Anti-Semitic graffiti was spraypainted on buildings in two cities in Bosnia where members of the Jewish community live.
Jewish leaders in Bosnia expressed concern over the incidents in Sarajevo and Tuzla, which were discovered on Thursday night, according to local reports. The graffiti included swastikas and the word, “Juden,” the Inside Sarajevo news website reported.
“We received this news with regret and bitterness, aware that these incidents will not violate the good neighborly relations that Bosnian Jews have built with their fellow citizens from other ethnic and religious groups. We appeal to the competent authorities to identify and punish the perpetrators,” the Jewish community said in a statement on Friday.

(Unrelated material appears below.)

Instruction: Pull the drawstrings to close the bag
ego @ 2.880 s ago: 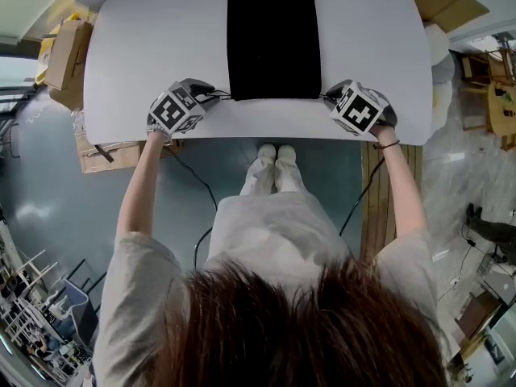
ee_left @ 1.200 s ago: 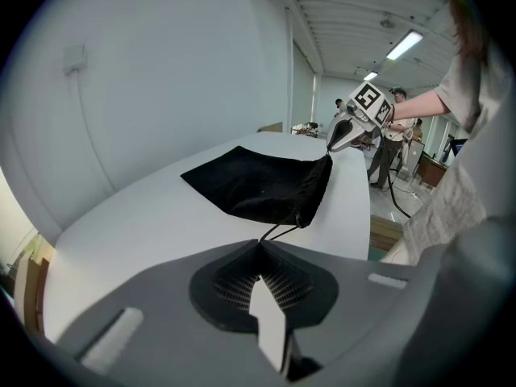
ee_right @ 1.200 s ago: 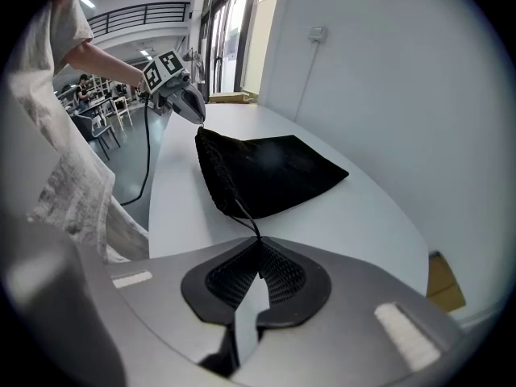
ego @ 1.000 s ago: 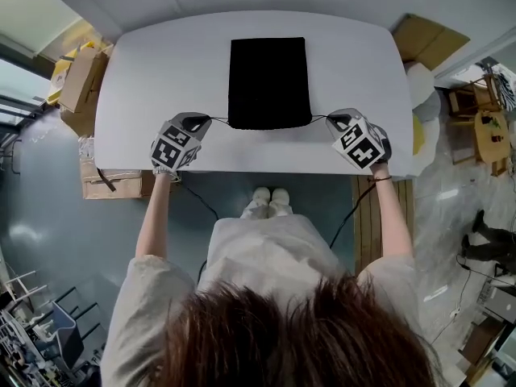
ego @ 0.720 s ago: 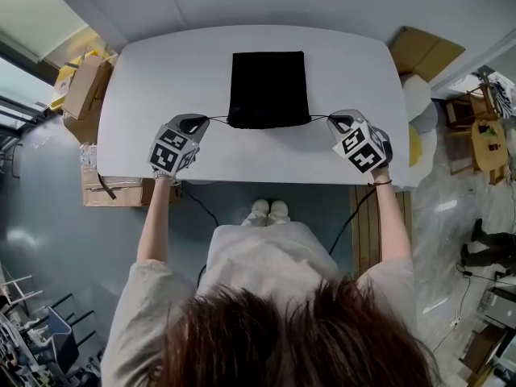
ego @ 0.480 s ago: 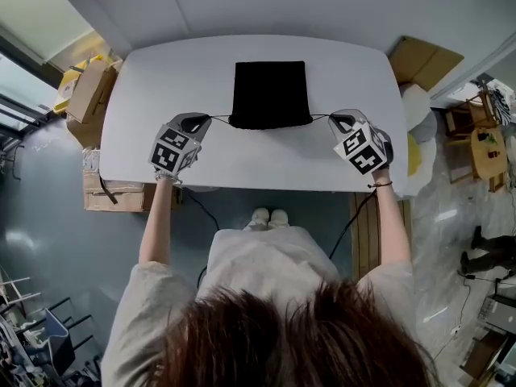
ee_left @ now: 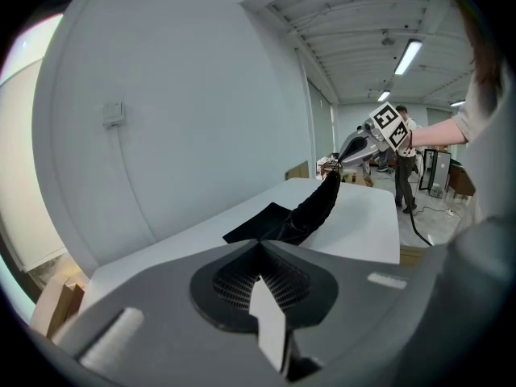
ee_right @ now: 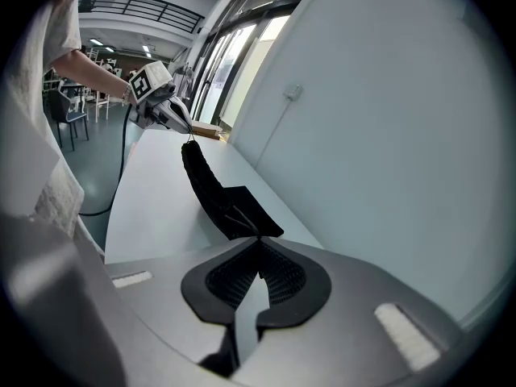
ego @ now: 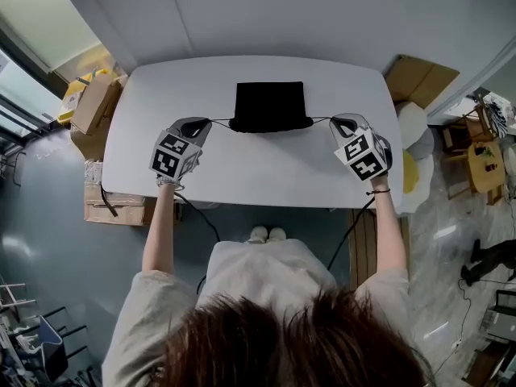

Sarajevo Mayor Abdulah Skaka in a statement condemned the incidents. “Sarajevo citizens have cherished cultural diversity for decades. Respect for different faiths has protected Sarajevo in the most difficult times. I am convinced that a majority of Sarajevo citizens will never condone such actions, no matter their ethnic or religious affiliation. I call on the authorities to identify the culprits, sanction them and inform the public about that,” Skaka said.
Jewish leaders in Bosnia are concerned after anti-Semitic graffiti was sprayed on walls of the buildings where members of the community live in Sarajevo and the northeastern town of Tuzla.https://t.co/6HIkfXpGCy
— Balkan Insight (@BalkanInsight) July 20, 2018
“Sarajevans have been nourishing the wealth of different cultures for decades, and the inter-religious respect has been preserved in Sarajevo even in the most difficult times and we are convinced that … these acts will never be welcome in this city,” the Sarajevo city council said in a statement.
“Bosnia and Herzegovina is historically one of the safest and most welcoming countries for Jews, generally free from anti-Semitism and rich in close relations between citizens of all faiths and backgrounds,” World Jewish Congress CEO and Executive Vice President Robert Singer said in a statement. “During my visit there last year and meeting with Prime Minister Fadil Novalić initiated by the President of the Jewish Community of Bosnia and Herzegovina, Ambassador Jakob Finci, I was struck by the warmth experienced by the community in an overwhelmingly Muslim country, and grateful for the government’s dedication to preserving Jewish heritage, including the hundreds-year old Sarajevo Haggadah.”
There are about 1,000 Jews living in Bosnia.